Solastalgia: “a form of psychic or existential distress caused by environmental change.”

Stuplimity: “the aesthetic experience in which astonishment is united with boredom, such that we overload on anxiety to the point of outrage-outage.”

The first two are from 40 Words For Emotions You’ve Felt But Couldn’t Explain; the second two from Robert Macfarlane’s long Guardian article Generation Anthropocene.

Reading both, I reacted similarly: deep waves of relief and recognition at somebody else naming feelings I knew I had (and was often puzzled or ashamed at having), but couldn’t elaborate and validate for myself. Then, stubbing on the awkwardness, randomness and alien-ness of the new words assigned to these emotions: words cobbled together in the hope that what we expect Greek or Germanic or Romantic language roots to do will still do. Words of mock lineage and raw seaming, which have not worn smooth and easy from long usage and do not roll easily off the tongue in the way that grace, dwelling and pumpernickel do.

The stubbing is as it needs to be. As Macfarlane too writes, the new words are “ugly coinages for an ugly epoch.” Beneath the ugliness a gap yawns, between the pressures of new emotions and inklings, responses somehow to shattering and unprecedented global reconfigurings that are beyond the familiar reaches of everyday experience, and to our suppressed complexities as human animals, and the rush to make sense, to define and assign meaning.

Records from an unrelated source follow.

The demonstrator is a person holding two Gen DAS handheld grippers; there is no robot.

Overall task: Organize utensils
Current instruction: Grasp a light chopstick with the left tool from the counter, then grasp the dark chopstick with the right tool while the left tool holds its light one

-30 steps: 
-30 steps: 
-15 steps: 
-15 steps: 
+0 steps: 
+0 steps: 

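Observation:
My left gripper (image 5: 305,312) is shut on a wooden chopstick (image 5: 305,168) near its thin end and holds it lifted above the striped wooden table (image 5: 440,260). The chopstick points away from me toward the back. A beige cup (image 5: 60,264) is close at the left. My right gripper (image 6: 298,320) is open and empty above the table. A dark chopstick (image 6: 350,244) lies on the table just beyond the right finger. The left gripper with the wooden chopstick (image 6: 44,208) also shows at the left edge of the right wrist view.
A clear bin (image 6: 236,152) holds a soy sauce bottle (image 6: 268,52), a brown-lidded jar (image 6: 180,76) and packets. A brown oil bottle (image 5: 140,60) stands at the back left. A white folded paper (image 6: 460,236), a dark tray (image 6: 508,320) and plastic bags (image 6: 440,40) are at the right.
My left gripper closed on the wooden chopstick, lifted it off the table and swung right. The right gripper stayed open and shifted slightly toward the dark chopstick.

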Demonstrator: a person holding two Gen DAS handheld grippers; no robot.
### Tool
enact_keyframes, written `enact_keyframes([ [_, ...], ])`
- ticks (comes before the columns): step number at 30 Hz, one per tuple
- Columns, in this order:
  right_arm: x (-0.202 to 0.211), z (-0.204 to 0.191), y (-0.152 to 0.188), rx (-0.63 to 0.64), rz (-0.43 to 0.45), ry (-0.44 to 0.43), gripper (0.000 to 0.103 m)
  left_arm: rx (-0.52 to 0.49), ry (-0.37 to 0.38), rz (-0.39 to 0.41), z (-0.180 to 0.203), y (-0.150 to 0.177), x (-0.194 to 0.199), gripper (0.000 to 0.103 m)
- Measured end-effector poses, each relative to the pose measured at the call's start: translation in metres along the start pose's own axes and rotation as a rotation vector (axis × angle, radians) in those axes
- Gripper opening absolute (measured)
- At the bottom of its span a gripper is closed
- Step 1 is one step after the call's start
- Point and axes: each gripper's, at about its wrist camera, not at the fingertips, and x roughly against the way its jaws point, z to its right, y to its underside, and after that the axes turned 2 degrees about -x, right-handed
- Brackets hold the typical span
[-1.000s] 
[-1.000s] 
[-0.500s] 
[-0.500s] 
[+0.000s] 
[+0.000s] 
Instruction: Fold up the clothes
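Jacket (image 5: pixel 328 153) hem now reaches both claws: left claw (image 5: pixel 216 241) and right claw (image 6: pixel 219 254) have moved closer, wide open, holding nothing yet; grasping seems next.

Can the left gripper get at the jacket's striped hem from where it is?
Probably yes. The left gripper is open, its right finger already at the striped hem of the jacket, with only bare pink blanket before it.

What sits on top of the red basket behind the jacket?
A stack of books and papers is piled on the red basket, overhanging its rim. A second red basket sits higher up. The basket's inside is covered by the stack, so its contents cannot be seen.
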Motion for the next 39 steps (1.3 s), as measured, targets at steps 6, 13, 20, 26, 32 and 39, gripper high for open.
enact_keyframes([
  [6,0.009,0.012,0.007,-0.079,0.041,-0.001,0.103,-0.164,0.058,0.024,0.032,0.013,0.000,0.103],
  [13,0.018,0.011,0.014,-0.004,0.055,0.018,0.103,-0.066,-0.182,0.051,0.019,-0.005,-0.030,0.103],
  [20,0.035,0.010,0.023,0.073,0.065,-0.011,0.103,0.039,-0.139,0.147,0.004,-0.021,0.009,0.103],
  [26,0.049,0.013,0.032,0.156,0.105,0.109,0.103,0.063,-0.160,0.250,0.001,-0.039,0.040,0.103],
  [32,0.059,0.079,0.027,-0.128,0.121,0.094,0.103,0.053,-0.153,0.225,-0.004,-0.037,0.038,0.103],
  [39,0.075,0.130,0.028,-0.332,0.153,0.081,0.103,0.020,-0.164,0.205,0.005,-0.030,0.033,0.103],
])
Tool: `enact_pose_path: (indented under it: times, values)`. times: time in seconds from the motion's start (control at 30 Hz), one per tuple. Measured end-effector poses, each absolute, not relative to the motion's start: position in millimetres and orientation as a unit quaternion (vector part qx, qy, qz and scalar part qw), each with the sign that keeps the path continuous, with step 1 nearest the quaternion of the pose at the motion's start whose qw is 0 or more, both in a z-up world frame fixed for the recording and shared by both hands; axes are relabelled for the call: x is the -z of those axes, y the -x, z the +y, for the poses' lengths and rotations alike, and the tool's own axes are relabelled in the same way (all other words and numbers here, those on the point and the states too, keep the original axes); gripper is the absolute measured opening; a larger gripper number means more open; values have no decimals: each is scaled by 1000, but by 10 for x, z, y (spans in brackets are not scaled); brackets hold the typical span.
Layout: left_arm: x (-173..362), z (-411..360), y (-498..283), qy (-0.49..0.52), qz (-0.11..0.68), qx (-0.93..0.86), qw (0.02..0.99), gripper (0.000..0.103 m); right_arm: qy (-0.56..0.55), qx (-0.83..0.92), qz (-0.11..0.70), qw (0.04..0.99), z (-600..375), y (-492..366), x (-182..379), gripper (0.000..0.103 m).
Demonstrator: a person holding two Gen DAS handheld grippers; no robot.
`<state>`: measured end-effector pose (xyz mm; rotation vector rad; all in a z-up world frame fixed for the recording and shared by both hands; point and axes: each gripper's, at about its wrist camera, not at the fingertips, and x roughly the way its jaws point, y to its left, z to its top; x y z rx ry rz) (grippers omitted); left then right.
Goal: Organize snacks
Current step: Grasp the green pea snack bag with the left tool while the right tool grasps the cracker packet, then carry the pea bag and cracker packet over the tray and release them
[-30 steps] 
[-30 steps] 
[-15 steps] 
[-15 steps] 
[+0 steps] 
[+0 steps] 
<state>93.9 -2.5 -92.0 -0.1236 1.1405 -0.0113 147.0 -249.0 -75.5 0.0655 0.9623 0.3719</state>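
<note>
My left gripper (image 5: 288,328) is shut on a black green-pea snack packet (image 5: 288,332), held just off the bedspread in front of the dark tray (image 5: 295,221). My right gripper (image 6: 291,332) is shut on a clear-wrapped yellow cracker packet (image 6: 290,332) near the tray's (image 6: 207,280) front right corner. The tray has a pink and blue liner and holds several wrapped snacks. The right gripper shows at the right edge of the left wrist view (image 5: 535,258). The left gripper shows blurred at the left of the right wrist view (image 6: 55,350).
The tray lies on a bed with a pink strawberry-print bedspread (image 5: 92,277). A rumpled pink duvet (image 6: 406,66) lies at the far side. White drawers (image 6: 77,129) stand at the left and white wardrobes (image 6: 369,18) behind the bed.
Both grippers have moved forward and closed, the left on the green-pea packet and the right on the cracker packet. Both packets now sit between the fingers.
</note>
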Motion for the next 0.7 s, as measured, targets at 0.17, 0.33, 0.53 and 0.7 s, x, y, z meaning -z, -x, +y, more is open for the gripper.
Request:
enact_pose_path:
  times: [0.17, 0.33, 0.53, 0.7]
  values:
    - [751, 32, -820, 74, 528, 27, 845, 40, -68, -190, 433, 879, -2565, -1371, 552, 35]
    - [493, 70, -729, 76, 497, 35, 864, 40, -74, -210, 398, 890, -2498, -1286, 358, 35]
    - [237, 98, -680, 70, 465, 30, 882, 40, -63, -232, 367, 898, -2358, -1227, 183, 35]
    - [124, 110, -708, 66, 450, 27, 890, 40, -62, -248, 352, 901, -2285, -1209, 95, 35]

But, Bayo Akomolafe helpfully interrupts, “the correct answer is no longer enough to solve our problems.” The trouble with sense and meaning and critical tussling over the neologisms (pit Anthropocene, pat Anthropocene), is that they don’t speak nearly enough of or to the predicament in which we’re enmeshed. They become ways of not admitting helplessness, inadequacy, vulnerability, uncertainty, complicity. Seemingly sensible words turn us away from what we don’t know how to face or deal with. Labels, statements, facts, opinions, campaigns, arguments, assertions and pseudo-policies proliferate and oversimplify, barely grazing the vast complexities and paradoxes of present planetary realities.

As long as the new words speak and sound ungainly, snag in our awareness, perplex and fail us, they open ill-fitting doors into the gap. Down there, or out there, or in the space of no-space, things, worlds, other possibilities persist imperfectly well outwith the grasp of reasonable human understanding. Not a dictionary; something like a dance.

Occhiolism: n. the awareness of the smallness of your perspective, by which you couldn’t possibly draw any meaningful conclusions at all, about the world or the past or the complexities of culture, because although your life is an epic and unrepeatable anecdote, it still only has a sample size of one, and may end up being the control for a much wilder experiment happening in the next room.”